Among all the milestones we have in life, only one generally implies travel: a honeymoon.
Traveller or not, anyone anticipates this moment to explore the world together with their significant other. The honeymoon has practically become a romantic tradition to celebrate the beginning of a lifelong partnership. It’s always a happy occasion. Well, almost.
When Filipino newlyweds Leomer and Erika Joyce Lagradilla drowned while snorkelling during their honeymoon in Maldives, news spread like wildfire. The nation mourned.
The how’s and why’s of their death are still of question. What we do know for sure as of now is that no one wants this incident to occur once more.
Authorities in the Maldives are doing their part in preventing anything like this from happening again. According to Maldives Tourism Minister Ali Waheed, the tragedy has prompted them to establish safe zones around the area. Meanwhile, for us, we can take some precautions, especially while snorkelling.
1. Learn to swim
While you don’t need to master the butterfly stroke, at least know the basics of swimming to keep yourself alive. Knowing how to swim to save your life can help yourself stay calm in the water.

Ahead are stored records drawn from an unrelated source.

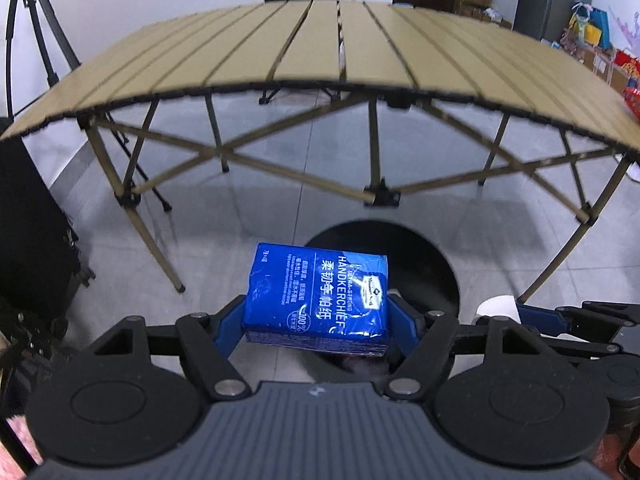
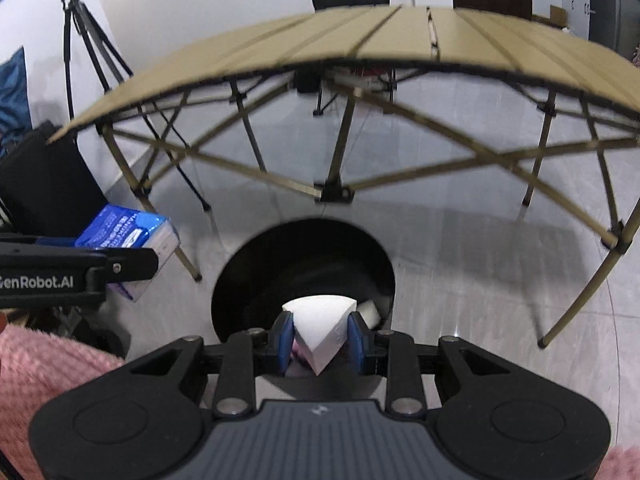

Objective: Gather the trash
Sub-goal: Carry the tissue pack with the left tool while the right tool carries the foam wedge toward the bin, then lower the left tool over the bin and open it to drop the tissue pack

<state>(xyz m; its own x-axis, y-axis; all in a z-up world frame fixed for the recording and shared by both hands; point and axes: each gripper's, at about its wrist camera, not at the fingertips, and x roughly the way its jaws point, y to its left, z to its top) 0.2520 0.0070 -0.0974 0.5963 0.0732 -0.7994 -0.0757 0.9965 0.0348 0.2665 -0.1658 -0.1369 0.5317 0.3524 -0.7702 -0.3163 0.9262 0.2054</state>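
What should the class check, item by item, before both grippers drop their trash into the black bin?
1. Left gripper grips the blue tissue pack: ok.
2. Right gripper is shut on the white crushed cup: ok.
3. Cup is over the black bin opening: ok.
4. Tissue pack is fully over the bin: cannot tell.
5. Grippers are apart from each other: ok.
6. Room left in the bin: cannot tell.

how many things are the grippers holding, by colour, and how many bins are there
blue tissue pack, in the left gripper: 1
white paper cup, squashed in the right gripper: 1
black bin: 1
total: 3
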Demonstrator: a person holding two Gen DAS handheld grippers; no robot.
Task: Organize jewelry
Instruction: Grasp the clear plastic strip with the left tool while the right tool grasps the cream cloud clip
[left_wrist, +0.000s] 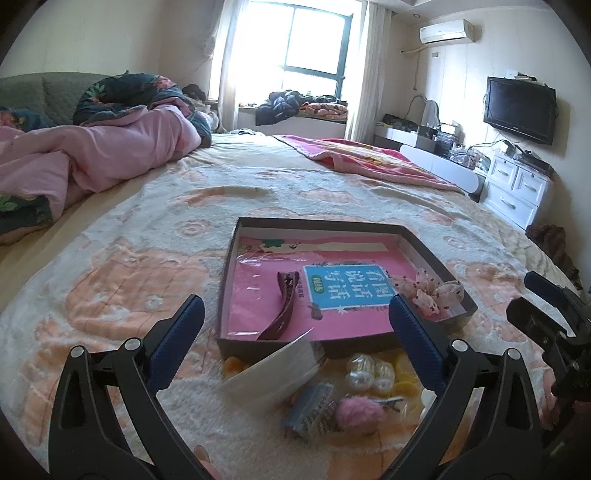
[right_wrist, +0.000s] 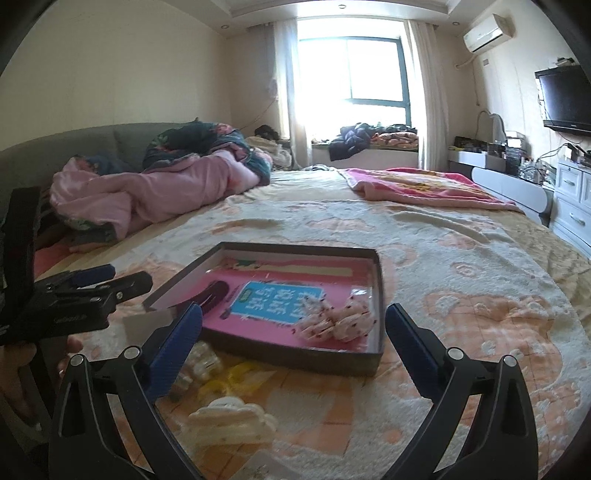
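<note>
box (left_wrist: 436, 254) ahead; both grippers angled down, fingers apart.

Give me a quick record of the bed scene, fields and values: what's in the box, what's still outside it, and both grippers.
surface: patterned blanket on a bed
box: open, shallow, pink book lining the bottom
in box: dark red hair clip; pink dotted scrunchie in the near right corner
outside box, near side: pink pompom clip, grey comb clip, pearly clips, yellow pieces, cream claw clip
left gripper: open, empty
right gripper: open, empty
</note>
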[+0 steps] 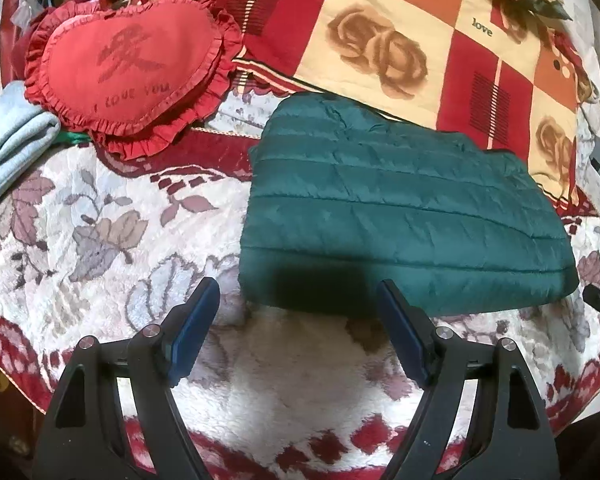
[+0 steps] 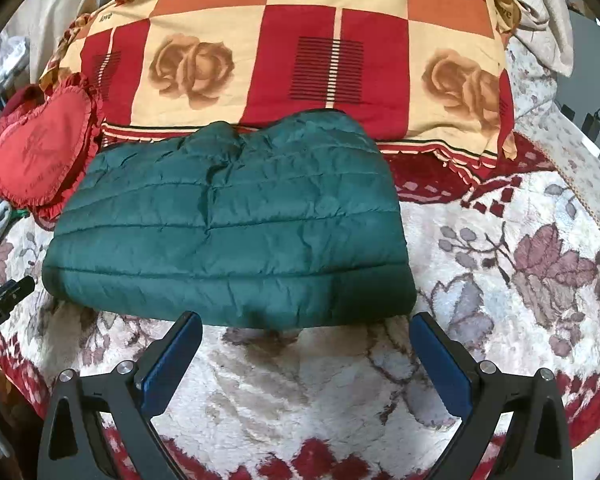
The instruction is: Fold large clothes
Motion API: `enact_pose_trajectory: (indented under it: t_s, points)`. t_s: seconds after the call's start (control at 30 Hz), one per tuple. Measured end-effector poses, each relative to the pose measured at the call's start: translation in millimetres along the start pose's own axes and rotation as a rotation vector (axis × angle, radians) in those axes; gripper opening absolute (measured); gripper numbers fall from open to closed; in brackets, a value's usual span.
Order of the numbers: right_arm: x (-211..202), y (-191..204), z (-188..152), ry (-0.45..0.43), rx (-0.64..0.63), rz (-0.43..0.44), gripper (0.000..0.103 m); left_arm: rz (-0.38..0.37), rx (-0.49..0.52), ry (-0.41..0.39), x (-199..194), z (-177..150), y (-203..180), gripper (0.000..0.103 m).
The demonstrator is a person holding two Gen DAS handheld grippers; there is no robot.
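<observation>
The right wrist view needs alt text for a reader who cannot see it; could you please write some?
A folded dark green quilted jacket lies on a floral fleece blanket, just beyond the open right hand-held gripper, which holds nothing. Behind it sit a red-and-cream rose-patterned quilt and, at left, a red heart-shaped pillow.

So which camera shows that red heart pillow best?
The left wrist view: the heart pillow lies whole and large, lettering readable. In the right wrist view the pillow sits small at the left edge, lettering blurred.

We see red heart pillow (image 1: 128,68) far left, checked rose quilt (image 2: 284,60) far, floral blanket (image 1: 100,232) beneath, pale blue cloth (image 1: 8,148) left.
</observation>
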State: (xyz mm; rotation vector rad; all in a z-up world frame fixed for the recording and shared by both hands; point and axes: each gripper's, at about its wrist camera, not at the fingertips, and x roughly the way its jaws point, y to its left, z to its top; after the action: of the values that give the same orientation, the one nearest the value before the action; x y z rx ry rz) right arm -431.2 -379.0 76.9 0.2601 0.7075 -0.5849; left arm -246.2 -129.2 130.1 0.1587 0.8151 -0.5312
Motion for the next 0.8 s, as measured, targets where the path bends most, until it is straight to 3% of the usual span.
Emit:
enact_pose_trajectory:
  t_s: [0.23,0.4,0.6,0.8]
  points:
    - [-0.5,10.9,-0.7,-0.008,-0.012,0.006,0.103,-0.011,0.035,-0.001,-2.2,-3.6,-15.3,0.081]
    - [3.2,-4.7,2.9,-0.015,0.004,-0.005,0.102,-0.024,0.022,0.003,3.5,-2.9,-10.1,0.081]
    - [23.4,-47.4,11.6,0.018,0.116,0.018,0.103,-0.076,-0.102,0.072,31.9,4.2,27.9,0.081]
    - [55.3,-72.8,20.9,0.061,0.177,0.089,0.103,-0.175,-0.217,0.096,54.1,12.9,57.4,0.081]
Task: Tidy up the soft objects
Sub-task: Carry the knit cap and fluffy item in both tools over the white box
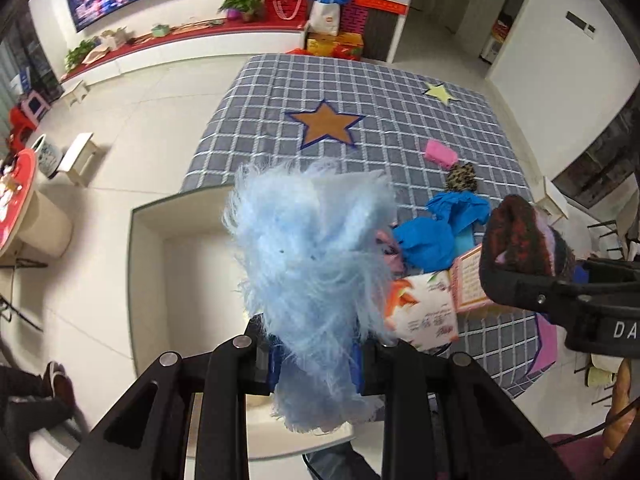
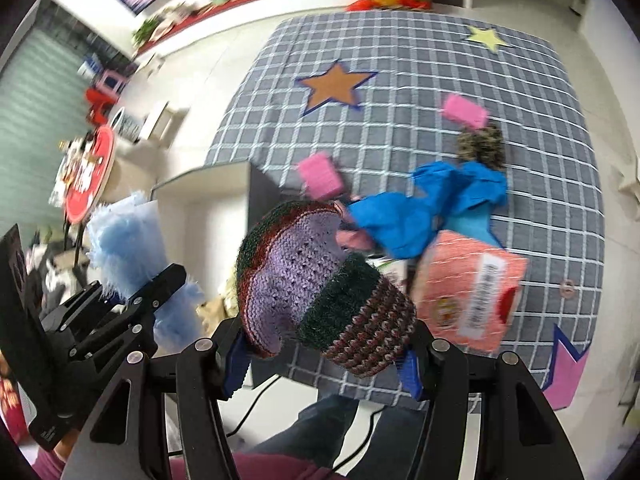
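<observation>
Above the white bin (image 1: 152, 240), my left gripper (image 1: 316, 364) clamps blue faux fur (image 1: 312, 264) and my right gripper (image 2: 320, 360) clamps a knitted piece (image 2: 320, 284); loose fibres could snag on release.

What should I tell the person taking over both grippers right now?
Left gripper: shut on the fluffy blue piece, held over the white box.
Right gripper: shut on the knitted purple item, held up off the table.
On the checked cloth: blue fabric, two pink blocks, leopard-print piece, pink packet.
Done: both pieces picked.
Left: place them, then collect the rest.
</observation>
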Available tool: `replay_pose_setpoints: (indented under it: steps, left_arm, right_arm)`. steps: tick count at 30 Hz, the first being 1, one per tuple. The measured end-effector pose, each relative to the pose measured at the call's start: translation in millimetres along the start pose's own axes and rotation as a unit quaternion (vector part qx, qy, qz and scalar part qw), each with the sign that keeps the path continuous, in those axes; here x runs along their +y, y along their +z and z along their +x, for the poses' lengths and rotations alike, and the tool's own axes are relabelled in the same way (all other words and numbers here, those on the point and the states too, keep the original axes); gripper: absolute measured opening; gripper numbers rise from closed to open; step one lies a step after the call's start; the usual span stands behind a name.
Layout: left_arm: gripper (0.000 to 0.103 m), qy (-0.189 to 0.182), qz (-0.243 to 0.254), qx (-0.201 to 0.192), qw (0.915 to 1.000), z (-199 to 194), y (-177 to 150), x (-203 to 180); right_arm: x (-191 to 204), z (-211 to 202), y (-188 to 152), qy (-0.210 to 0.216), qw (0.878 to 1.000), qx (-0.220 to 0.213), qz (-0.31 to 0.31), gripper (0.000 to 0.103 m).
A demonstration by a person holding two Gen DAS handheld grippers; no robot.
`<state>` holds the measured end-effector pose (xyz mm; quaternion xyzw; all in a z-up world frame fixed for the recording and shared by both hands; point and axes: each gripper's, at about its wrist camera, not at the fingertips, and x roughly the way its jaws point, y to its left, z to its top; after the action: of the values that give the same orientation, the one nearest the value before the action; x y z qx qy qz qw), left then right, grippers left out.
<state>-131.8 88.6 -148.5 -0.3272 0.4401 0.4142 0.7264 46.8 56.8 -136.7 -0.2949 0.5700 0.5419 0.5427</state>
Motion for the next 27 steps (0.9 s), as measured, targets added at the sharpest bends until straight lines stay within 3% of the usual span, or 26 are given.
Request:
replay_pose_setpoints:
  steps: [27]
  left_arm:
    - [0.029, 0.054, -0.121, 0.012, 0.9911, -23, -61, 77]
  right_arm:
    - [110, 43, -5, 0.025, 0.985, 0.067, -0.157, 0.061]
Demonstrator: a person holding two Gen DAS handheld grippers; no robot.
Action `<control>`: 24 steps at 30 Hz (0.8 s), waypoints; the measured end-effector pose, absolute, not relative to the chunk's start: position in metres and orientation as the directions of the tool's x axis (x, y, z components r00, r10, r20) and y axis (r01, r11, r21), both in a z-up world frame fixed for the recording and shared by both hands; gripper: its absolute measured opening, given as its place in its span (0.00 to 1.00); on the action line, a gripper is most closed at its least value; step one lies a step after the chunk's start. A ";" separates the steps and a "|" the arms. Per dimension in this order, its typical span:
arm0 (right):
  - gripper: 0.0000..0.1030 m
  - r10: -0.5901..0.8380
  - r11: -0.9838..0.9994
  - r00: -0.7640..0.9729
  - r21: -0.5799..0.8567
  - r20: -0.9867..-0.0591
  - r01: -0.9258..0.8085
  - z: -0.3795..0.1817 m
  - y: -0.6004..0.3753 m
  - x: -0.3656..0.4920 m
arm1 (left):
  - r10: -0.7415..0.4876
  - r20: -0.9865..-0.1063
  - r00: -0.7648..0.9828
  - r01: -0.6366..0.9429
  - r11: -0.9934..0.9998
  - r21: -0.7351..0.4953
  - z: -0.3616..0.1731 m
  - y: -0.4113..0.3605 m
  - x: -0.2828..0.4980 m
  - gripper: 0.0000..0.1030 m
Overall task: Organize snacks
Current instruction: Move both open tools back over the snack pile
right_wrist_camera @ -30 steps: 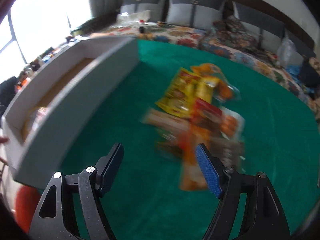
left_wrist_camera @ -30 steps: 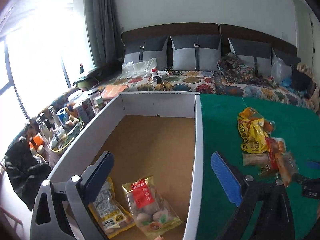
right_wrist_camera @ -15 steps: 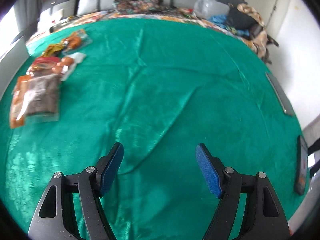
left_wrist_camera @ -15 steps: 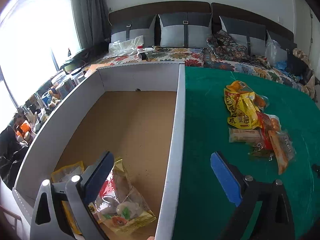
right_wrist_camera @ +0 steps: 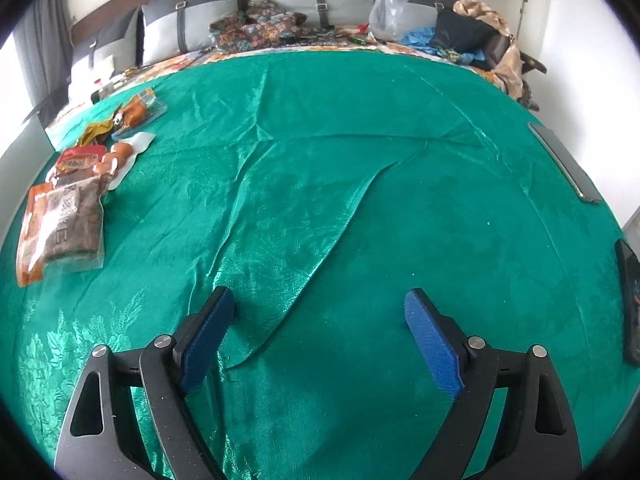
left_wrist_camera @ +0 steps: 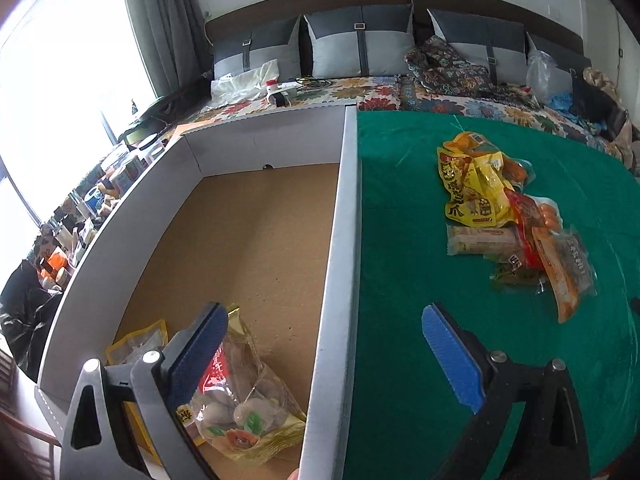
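A white-walled box [left_wrist_camera: 340,264] with a brown floor stands on the left of the green cloth. Two snack bags lie in its near corner: a clear one with a red label [left_wrist_camera: 244,400] and a yellow one [left_wrist_camera: 138,346]. My left gripper [left_wrist_camera: 324,328] hangs open over the box's right wall, nothing between its fingers. A pile of snack packets [left_wrist_camera: 508,216] lies on the cloth to the right, also seen as the pile [right_wrist_camera: 76,184] at far left in the right wrist view. My right gripper [right_wrist_camera: 318,312] hovers over bare cloth, its jaws opening wider, nothing between them.
A bed with grey pillows [left_wrist_camera: 360,40] and a flowered cover runs behind the table. Bottles and jars [left_wrist_camera: 100,196] crowd a ledge by the window at left. Two dark flat devices [right_wrist_camera: 564,160] lie at the cloth's right edge. The cloth [right_wrist_camera: 320,160] is creased across its middle.
The right gripper swung right, away from the snack pile, to bare cloth and spread its jaws. The left gripper sank and shifted over the box's right wall.
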State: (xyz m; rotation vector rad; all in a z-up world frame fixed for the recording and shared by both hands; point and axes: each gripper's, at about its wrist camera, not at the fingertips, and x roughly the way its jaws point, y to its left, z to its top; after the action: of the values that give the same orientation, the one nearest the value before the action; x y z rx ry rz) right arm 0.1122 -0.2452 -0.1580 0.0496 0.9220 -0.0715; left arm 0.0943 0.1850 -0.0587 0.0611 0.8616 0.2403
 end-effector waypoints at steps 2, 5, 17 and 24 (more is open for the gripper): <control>0.87 -0.039 0.996 0.602 0.014 -0.797 0.083 -0.158 -0.245 0.113 | 0.259 -0.727 0.636 -0.203 0.965 0.167 -0.050 0.182 0.091 0.94; 0.87 -0.040 0.996 0.603 0.014 -0.797 0.084 -0.158 -0.245 0.113 | 0.336 -0.633 0.697 -0.264 0.941 0.209 -0.020 0.170 0.074 0.94; 0.88 -0.040 0.996 0.603 0.014 -0.797 0.085 -0.158 -0.245 0.113 | -0.031 -0.681 0.731 -0.056 0.993 -0.105 -0.026 0.073 0.040 1.00; 0.89 -0.037 0.996 0.604 0.018 -0.796 0.084 -0.158 -0.246 0.114 | 0.042 -0.802 0.595 -0.052 0.999 0.013 -0.129 0.047 0.063 0.99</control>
State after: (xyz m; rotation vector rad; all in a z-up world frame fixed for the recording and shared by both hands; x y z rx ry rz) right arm 0.1142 -0.2458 -0.1582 0.0549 0.9202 -0.0698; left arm 0.0626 0.0465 -0.1288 -0.0121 0.9315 0.0544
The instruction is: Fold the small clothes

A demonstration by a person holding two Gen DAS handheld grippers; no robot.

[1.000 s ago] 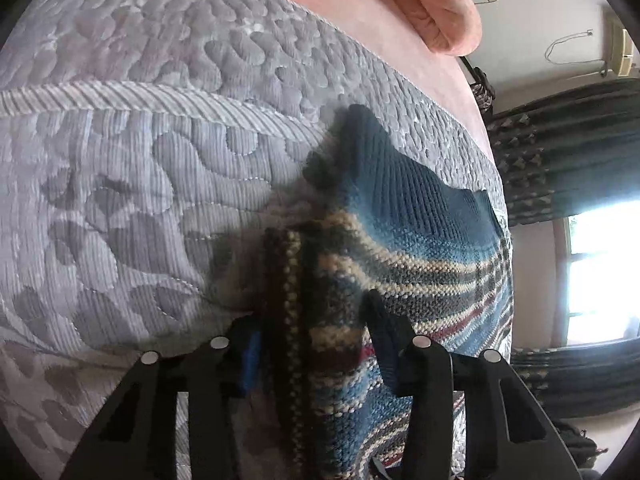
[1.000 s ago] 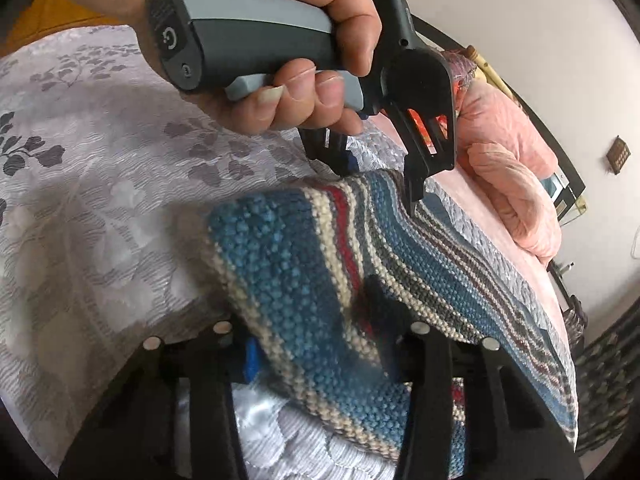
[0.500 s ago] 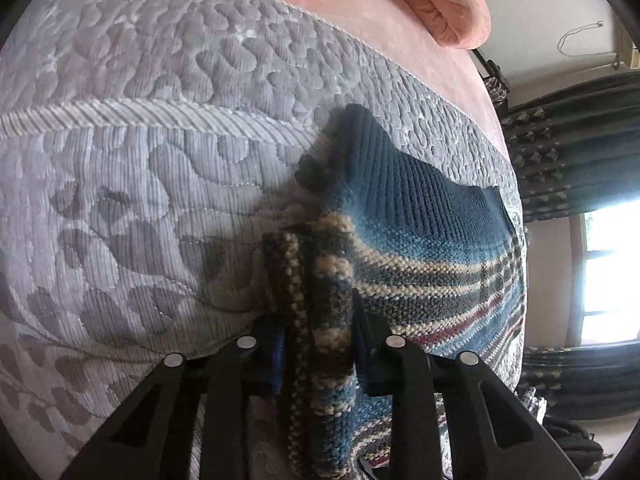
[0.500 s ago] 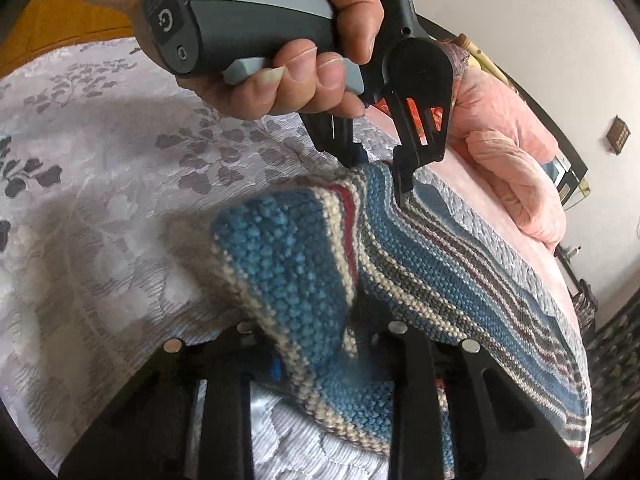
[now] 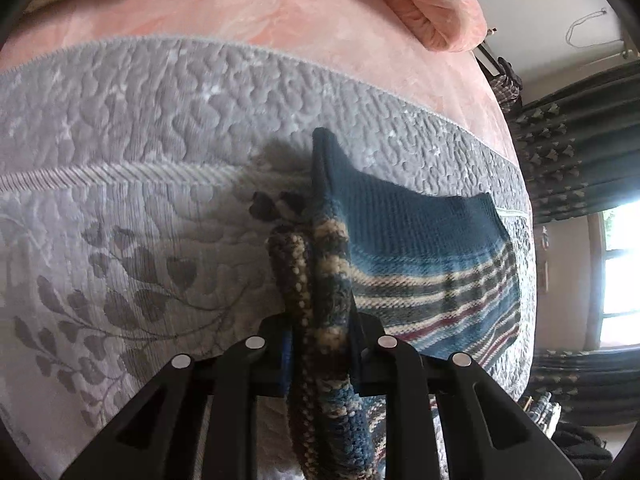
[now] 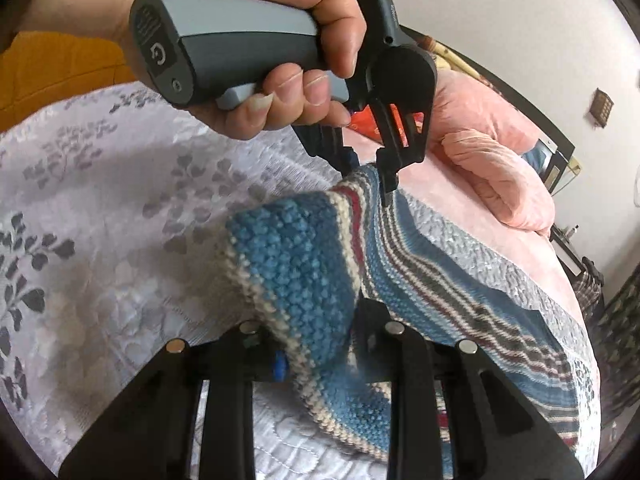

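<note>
A small knitted garment [image 5: 420, 248] with blue, cream, grey and maroon stripes lies partly on a grey quilted bedspread [image 5: 140, 152]. My left gripper [image 5: 320, 344] is shut on a bunched edge of it, lifted off the bed. In the right wrist view the same striped knit [image 6: 304, 272] is raised, with my right gripper [image 6: 316, 348] shut on its near corner. Beyond it a hand [image 6: 256, 92] holds the grey handle of the left gripper [image 6: 366, 178], whose fingers pinch the far corner. The rest of the cloth drapes down to the right.
A pink blanket [image 5: 280, 16] covers the bed beyond the bedspread, with a rolled pink pillow [image 5: 436, 8] at the back. Dark patterned curtains [image 5: 576, 152] and a bright window [image 5: 620, 264] stand to the right. An orange surface [image 6: 52, 68] shows at the far left.
Both grippers have closed from open onto the garment's edge and lifted it. The knit has bunched up between the fingers and risen off the bedspread.
</note>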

While you can always wear a life vest (and you should if you aren’t confident with your swimming skills), it’s important that you’re at least comfortable floating and treading in water before you even try to snorkel.
2. Familiarise yourself with the equipment
Even if you’re a pro swimmer, the ocean is a different place from a pool. Don’t go rushing in the deep with your snorkel, mask and fins.
First, make sure your equipment fits you well. Look for a shallow part of the sea where other swimmers can easily spot you. Practice breathing and swimming in full gear while you’re here. Remember to look around you every now and then to make sure the current hasn’t pushed you too far from the shore.
Once you’ve familiarised yourself with the equipment, and once you’ve mastered the art of proper breathing, you can slowly swim further into the deep.
3. Know your limits
It’s good to get out of your comfort zone, but don’t be reckless. If you think you aren’t practised enough for snorkelling in deep waters, you don’t have to push yourself too far. Especially when you’re snorkelling without a guide, make sure you stay visible and near the shore. Panicking in the water is dangerous — deadly, even. This is why confidence is important when you’re snorkelling.
Furthermore, test the waters before heading into the deeper parts. Learn how cold the water gets, and know how much coldness you can stand. Put on reef-safe sunblock, especially if you plan on snorkelling while the sun is out. If your muscles start to ache or your skin starts to burn, head out. Don’t tire yourself out too much.
4. Hire a guide
When trying out activities while travelling, it’s ideal to have a local guide with you. The ocean is unpredictable, especially to foreigners. It’s best that you have someone who is familiar with the place. Not only can (s)he teach you tips and tricks on snorkelling, (s)he can also point you to the best spots around the island.
If you have a local friend with you, you can also ask him or her to join you while snorkelling. This way, you have someone who knows the danger zones. When worse comes to worst, (s)he would also know where to ask for help in case of emergencies.
5. Look, don’t touch
First of all, touching marine species can harm them more often than not. Snorkelling is a way to appreciate the underwater world — not intrude it. It’s best to keep them sound as they are.
Second of all, some marine species may harm you when you touch them. To be safe, just admire the sea creatures from afar.
Snorkelling isn’t a dangerous activity after all, but it’s always important to take precautionary measures. Consult with local authorities to know whether a spot is safe before diving in. Do your research about the place. Most importantly, have fun exploring the underwater world!